Go through the data line by line from the top, retyping each exactly, and end with the line that contains "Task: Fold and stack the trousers".

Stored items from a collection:
>>>

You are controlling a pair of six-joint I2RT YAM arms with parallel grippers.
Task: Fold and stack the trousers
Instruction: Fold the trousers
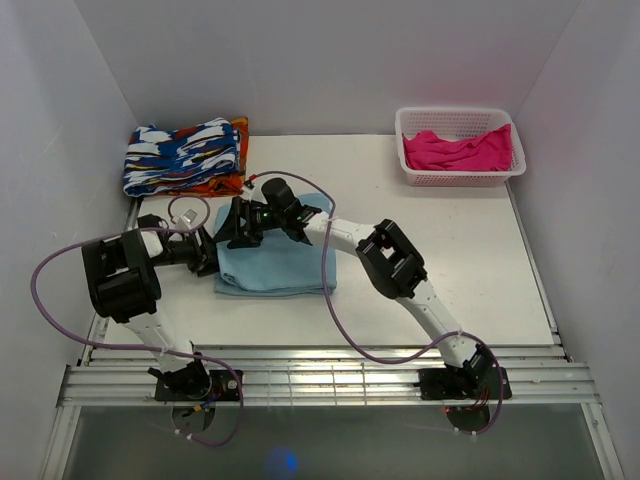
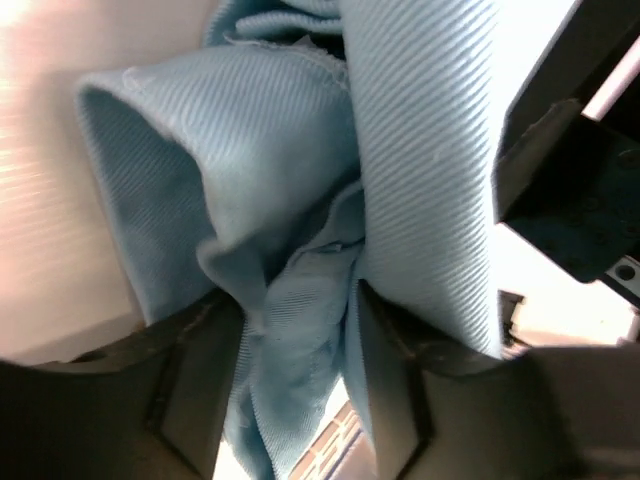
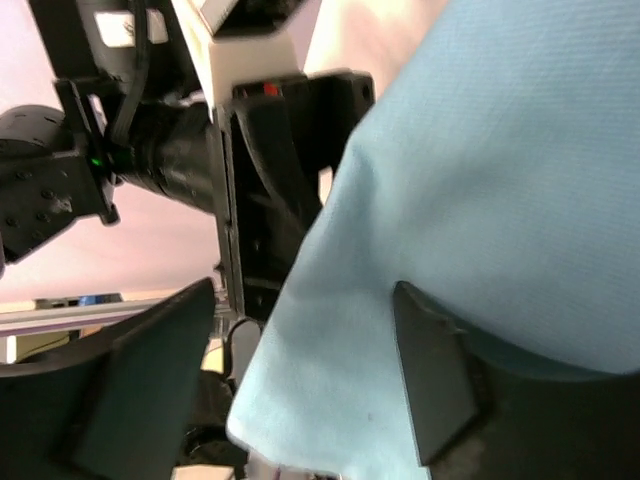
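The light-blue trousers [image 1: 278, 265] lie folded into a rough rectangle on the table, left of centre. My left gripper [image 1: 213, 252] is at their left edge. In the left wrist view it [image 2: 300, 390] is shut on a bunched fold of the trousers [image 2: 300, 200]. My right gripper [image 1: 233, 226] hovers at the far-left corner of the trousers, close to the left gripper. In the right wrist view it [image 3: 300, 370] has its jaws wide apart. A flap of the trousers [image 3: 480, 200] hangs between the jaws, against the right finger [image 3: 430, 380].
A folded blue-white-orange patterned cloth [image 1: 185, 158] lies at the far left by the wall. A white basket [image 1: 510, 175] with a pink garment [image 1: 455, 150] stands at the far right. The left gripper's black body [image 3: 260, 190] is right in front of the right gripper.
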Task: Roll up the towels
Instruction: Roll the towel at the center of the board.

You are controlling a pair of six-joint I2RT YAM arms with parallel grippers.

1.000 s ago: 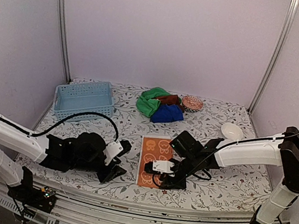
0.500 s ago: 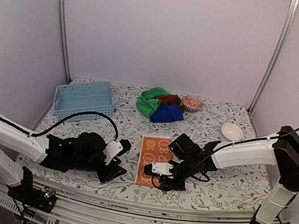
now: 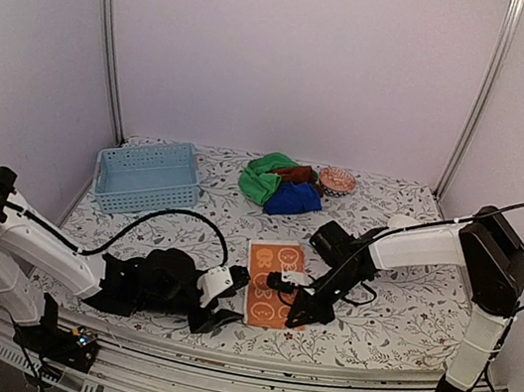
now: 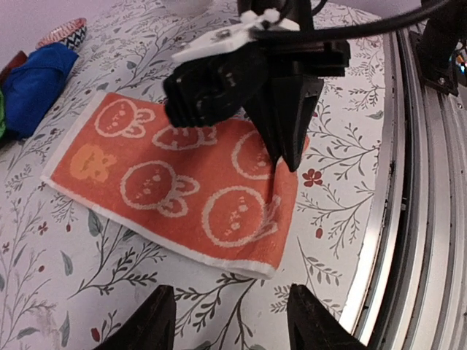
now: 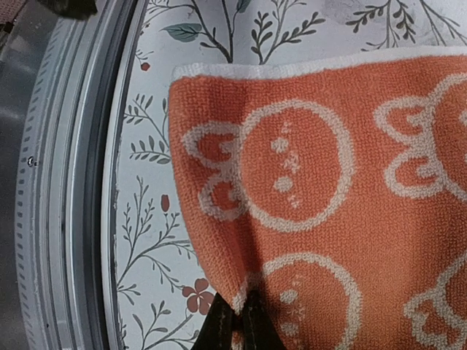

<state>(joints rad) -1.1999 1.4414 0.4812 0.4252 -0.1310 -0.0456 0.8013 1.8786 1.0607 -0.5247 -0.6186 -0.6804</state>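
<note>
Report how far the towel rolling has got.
Done: nothing is rolled; the orange towel lies flat near the front edge of the table. In hand: the right gripper pinches that towel's near edge, puckering it, while the left gripper sits open beside it. Left: rolling this one, then the green towel, blue towel and rust-brown towel heaped at the back.
</note>
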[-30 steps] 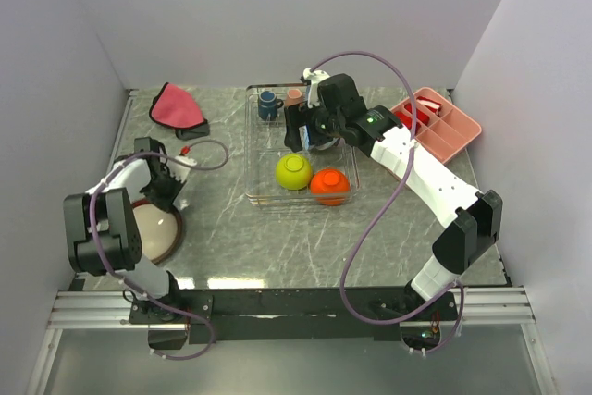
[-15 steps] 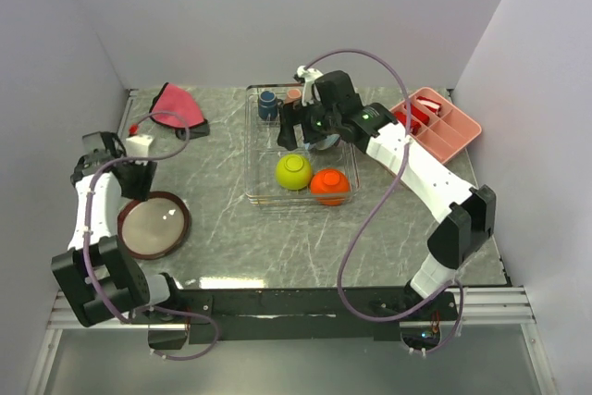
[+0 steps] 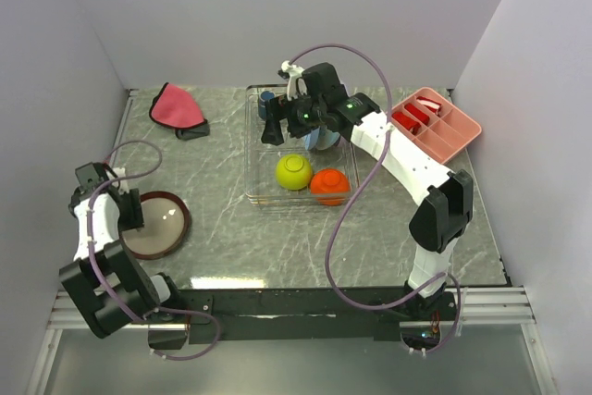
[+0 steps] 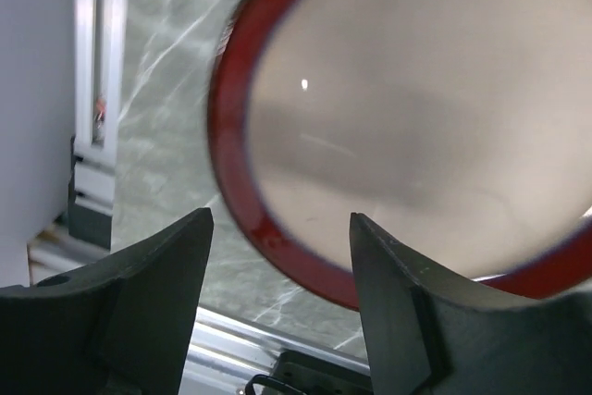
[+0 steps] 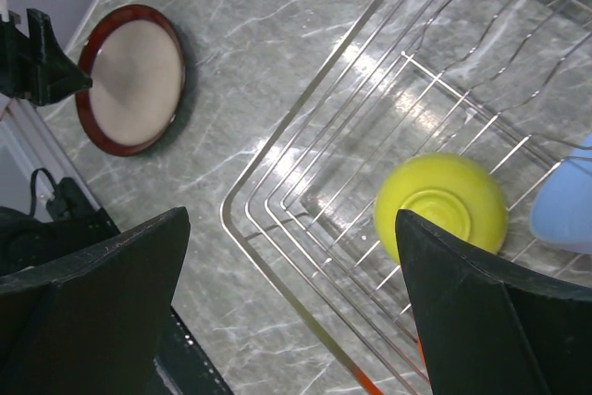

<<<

Response area =>
You are controlling a pair of six-joint I2RT YAM arms with parallel grippers.
Task: Fold and stack the trousers

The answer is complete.